Forum Discussion
- Pedro_HaoaRet. Employee
Hi,
AWS/Azure offers good integration with other AWS/Azure services but the major benefits are limited to AWS/Azure clients.
BIG-IP ASM offers some of the following advantages (from the security perspective):
- PCI Compliance
- Carrier-Grade Hardware Platform (On-Premise Option)
- Advanced L7 DoS and DDoS detection including: HASH DoS, Slowloris, floods, Keep dead, XML bomb
- Web scraping prevention
- Advanced automated attack defense and bot detection
- Advanced protections against threats including: Web injections, data leakage, session hijacking, HPP attacks, buffer overflows, shellshock
- Geolocation blocking
- IP Intelligence (IP reputation) services
- SSL termination with re-encryption
- Security incident and violation correlation
- Client-side certification support
- Client authentication LDAP, RADIUS
- Database security integration (Oracle)
- Response checking
- Violation risk scoring
- Web service encryption and decryption
- Device-ID detection and finger printing
- Live signature updates
- WebSocket traffic filtering
- IP shunning (layer 3 blacklisting in HW) with BIG-IP AFM
- Hannes_Rapp_162Nacreous
A pre-configured retail WAF solution typically has at least 85% of configuration done for you. As the end-user, you will end up having a few drop-down menus here and there, all laid out in an elegant and very easy-to-use management dashboard. There's very little actual control over security. In simple terms, you end up surrendering some quality of your security in return for a lower price. You trust the 85% they have done for you. You can take for granted, it's either too restrictive and bulky policy which ends up slowing your application due to a number of irrelevant security checks, or it's too loose, providing very little actual security benefit. And if you are not happy with that one-size-fits all glove, you will pay for additional exceptions and extended control.
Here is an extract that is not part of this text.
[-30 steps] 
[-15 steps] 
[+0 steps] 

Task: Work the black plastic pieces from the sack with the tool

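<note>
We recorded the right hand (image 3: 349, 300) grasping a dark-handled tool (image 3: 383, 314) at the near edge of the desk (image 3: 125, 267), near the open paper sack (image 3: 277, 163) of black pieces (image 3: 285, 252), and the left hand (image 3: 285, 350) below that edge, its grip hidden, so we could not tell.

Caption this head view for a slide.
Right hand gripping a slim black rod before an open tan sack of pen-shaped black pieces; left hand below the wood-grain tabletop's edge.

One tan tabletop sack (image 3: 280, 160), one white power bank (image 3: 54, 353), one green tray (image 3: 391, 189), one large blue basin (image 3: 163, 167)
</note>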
If cost aspect should be ignored, then I'm not sure if I understand your question. There is not a single security benefit of having just one piece of protective glove for every application out there. Self-managed WAF with a fully 'customized for application' security policy wins all the time, every time, in every security aspect, or by minimum is on par in some aspects. I don't think this list would have much meaning, so best to disregard security aspect and focus on others - manageability, cost (one-time product + on-going management) and do not forget the most important one - degradation of app performance. The last one in particular is something you should clarify before signing any contracts. The best WAF policy is the one that offers all the relevant-for-your-application protection with minimal degradation of app performance.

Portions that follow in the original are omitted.